Я побледнел и замер, качаясь в штилевой комнате, но тут же опомнился.
— Но ведь у нас с тобой ничего не было.
— Не от тебя, шут ты гороховый!
— А от кого? — позеленел я и весь как-то книзу скукожился, словно пупок воздушного шарика.
— От фавна, — вытянувшись, прошептала она мягким голосом мне на ухо.
— Какого еще фавна?
— Настоящего.
— И что, у тебя родится фавненок?
— Сам ты фавненок, — улыбнулась она и, грустно глядя в окно, ласково положила руки на свой живот. — У меня родится нимфа Наяда.
— А откуда ты знаешь, что будет девочка?
— Не знаю, — пожала она плечами, — просто чувствую.
— А можно потрогать?
— Ну, если не боишься…
Она легла на кровать, задрала футболку, да так, что я узрел во всей красе ее матовую грудь, и, закатив глаза к потолку, предоставила мне свой бледноватый глубоко опускающийся и вновь поднимающийся живот с единственной черной родинкой.
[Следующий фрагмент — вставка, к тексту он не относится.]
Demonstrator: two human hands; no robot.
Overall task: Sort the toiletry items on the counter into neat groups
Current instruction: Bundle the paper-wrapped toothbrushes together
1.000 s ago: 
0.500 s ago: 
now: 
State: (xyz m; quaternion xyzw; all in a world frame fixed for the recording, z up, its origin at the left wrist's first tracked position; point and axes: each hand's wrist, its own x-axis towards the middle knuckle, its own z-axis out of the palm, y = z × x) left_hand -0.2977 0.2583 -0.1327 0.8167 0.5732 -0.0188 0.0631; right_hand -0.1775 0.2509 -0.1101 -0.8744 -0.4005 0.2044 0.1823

Я дотронулся до нее как до бомбы или сокровища.
— Ниже, дурак, здесь желудок! Ой. Щекотно же, чего ты там пальчиками щупаешь? Будь мужчиной, клади всю ладонь.
К этому времени я уже был в состоянии возбуждения, граничащем с безумием. Руки мои как змеи безнаказанно извивались на нижней части ее персикового живота по двум восхитительно полненьким холмикам между трусиками и пупком, расплывались во всю ширину ее пояса и скользили, чуть ли не до бедер, по дивной скрипичной талии.
— Ну как? — спрашивает она.
— Супер! — промолвил я с придыханием.
— Теперь ты веришь, что у меня будет девочка?
Я едва слышу ее, но нахожу в себе силы для возражения.
— Пока еще недостаточно. Подожди-ка, сейчас я еще послушаю! — И прикладываюсь к ее теплому брюшку щекой и вдавливаюсь в него всей своей пламенеющей скулой и уже переживаю, что доведу себя до инфаркта, но сладостного! Такого сладостного!
Внезапно она, отпихнув меня, вскакивает и с минуту смотрит на меня с таинственным равнодушием. Не поймешь, то ли думает, то ли уже все давно решено.
— Что случилось? — спрашиваю, едва приходя в себя и выдувая воздух из хриплой груди с прыгающим сердцем.